こんにちは,学生エンジニアの迫佑樹(@yuki_99_s)です.
先日の大学の講義でニューラルネットワークを扱ったのですが,それがめちゃめちゃわかりやすかったんです.
そこで,ニューラルネットワークの基礎の基礎を,高校生でもわかる簡単な数学だけを使って解説してみようと思います.
理解のしやすさを念頭に置いたので,ニューラルネットワーク・機械学習を専門に学ばれている方からすれば違和感を感じる表現もあるかもしれませんがご了承ください.
ニューラルネットワークとは
よく聞く,ニューラルネットワークなのですが,一体何なんでしょうか?
これは,とてもざっくり説明すると,人間の脳の仕組みをコンピュータに適用したものです.
人間の脳には,ニューロンと呼ばれる神経細胞があります.
このニューロンは,他のニューロンから信号を受け取ったり,信号を受け渡したりすることによって,情報を処理しています.
つまり,この仕組みをコンピュータで再現してあげると,人間の脳と同じ能力をコンピュータがもてるのではないかと考えたわけですね.
それがニューラルネットワークの始まりです.
ニューロンモデル
それでは,ニューラルネットワークを作る前に,まずはニューロン単体で考えてあげる必要があります.

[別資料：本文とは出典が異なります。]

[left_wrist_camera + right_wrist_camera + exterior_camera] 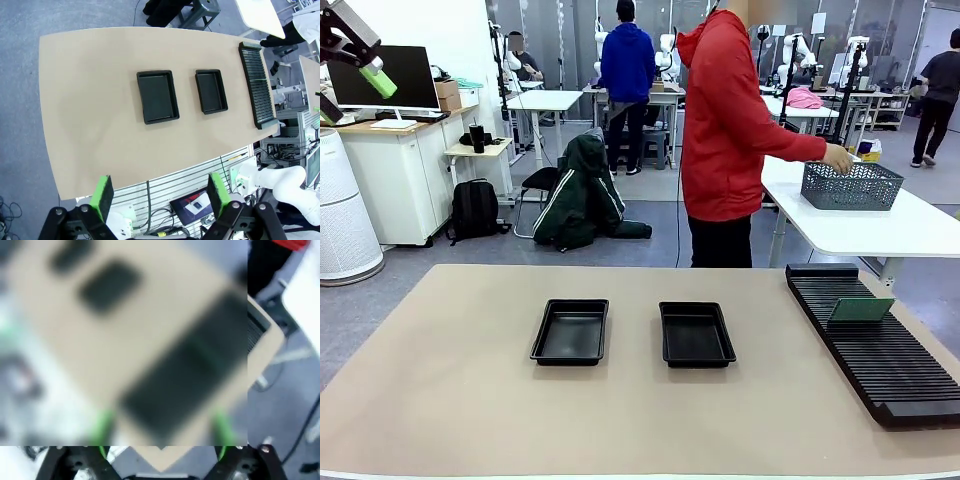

先程述べたように,ニューロンは信号を受取り,その情報を処理して受け渡します.
つまり,以下のようにモデル化出来ます.
\(x\)という信号を受取り,関数\(f\)により処理して,\(y\)という信号を受け渡している状況です.
ここで,重みとバイアスを導入します.
受け取った信号をそのまま処理するのではなく,信号を重み付けのために重みの\(w\)をかけ,さらに定数項として,バイアス\(b\)と呼ばれるものを足してあげます.
すると,ニューロンモデルは以下のようになりますね.
入力信号\(x\)に,重み\(w\)がかけられ,定数項としてバイアス\(b\)が足されるので,入力信号は\(wx+b\)となります.
それが,関数fによって処理されるので,出力は,\(y=f(wx+b)\)となります.
処理用の関数の正体
それでは,\(y=f(wx+b)\)における関数fとはどのような関数なのでしょうか.
これは\(f(x) = \frac{1}{1+e^{-x}}\)という形の関数で,シグモイド関数と呼ばれます.
\(f(x) = \frac{1}{1+e^{-x}}\)をグラフ化してみると以下のようになります.
なるほど,\(f(x) = \frac{1}{1+e^{-x}}\)は\(x\)が\(-\infty\)に行けば行くほど0に近づき,\(x\)が\(\infty\)に行くほど,1に近づく,そんな関数ですね.
ここで,\(y=f(wx+b)\)は,\(f(x) = \frac{1}{1+e^{-x}}\)より,\(f(wx+b) = \frac{1}{1+e^{-(wx+b)}}\)となるわけです.
整理してみましょう.
複数入力の場合
今までは,入力が一つの場合を見てきました.
そこで,複数入力の場合をみてみましょう.
複数の場合も特に難しいわけではありません.
それぞれの入力\(x_1,x_2,x_3\)に,重みがそれぞれ\(w_1,w_2,w_3\)かかり,バイアス\(b\)を足してあげたのを関数\(f\)で処理すればいいので,出力は,\(f(w_1x_1+w_2x_2+w_3x_3+b)\)となるだけなんですよ.
ここで\(w_1x_1+w_2x_2+w_3x_3\)というのは,\({\bf w} = \begin{bmatrix}w_1 \\ w_2 \\ w_3 \end{bmatrix}\)と,\({\bf x} = \begin{bmatrix}x_1 \\ x_2 \\ x_3 \end{bmatrix}\)の内積で書くことができますね.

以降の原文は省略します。